> [Work required]: Starting at the first line of the material below and stopping after the line that includes "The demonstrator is", write the lines out again exactly. Drop any pictures.

> [Given data]:
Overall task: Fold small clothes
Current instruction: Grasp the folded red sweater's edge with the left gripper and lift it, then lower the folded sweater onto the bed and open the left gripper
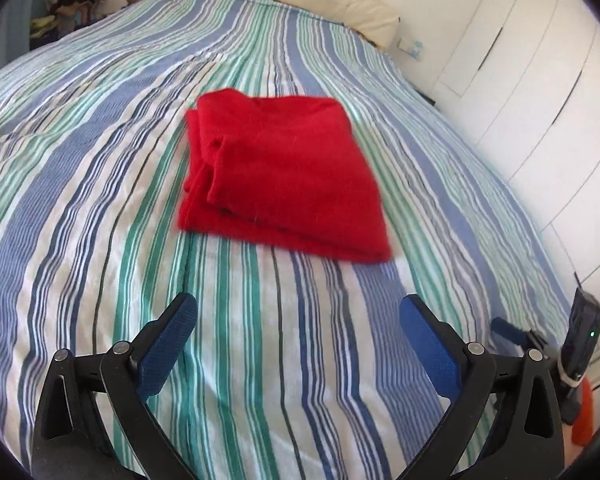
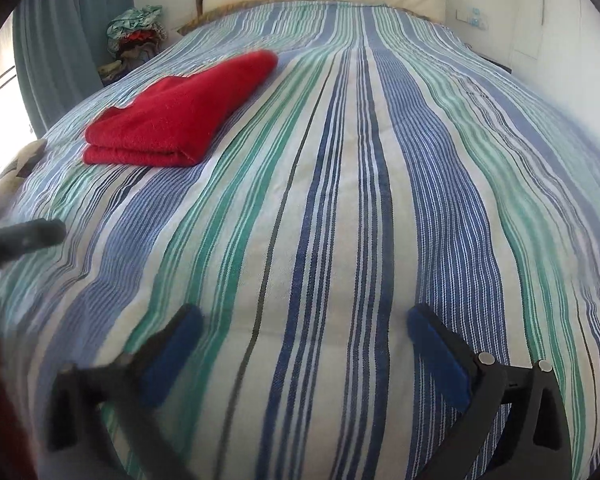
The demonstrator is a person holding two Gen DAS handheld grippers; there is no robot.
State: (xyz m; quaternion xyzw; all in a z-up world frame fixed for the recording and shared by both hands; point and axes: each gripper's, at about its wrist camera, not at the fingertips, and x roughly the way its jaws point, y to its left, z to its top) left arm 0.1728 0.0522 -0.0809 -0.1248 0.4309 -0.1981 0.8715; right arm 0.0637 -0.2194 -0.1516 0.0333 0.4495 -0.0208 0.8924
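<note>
Now folded red cloth [image 1: 284, 176] on striped bedspread [image 1: 100, 200]

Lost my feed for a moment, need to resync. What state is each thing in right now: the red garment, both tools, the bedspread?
Red garment: folded into a layered rectangle, lying flat on the bedspread, not held.
Left tool: open, empty, short of the garment.
Right tool: open, empty, over bare bedspread, garment off to its left.
Striped bedspread: spread over the bed, slightly wrinkled.
Clothes pile: heaped, unfolded, beside the bed's far corner.
</note>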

> [Response box]:
Overall task: Fold small clothes
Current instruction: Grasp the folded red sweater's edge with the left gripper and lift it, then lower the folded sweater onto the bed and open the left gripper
The demonstrator is a person holding two Gen DAS handheld grippers; there is no robot.

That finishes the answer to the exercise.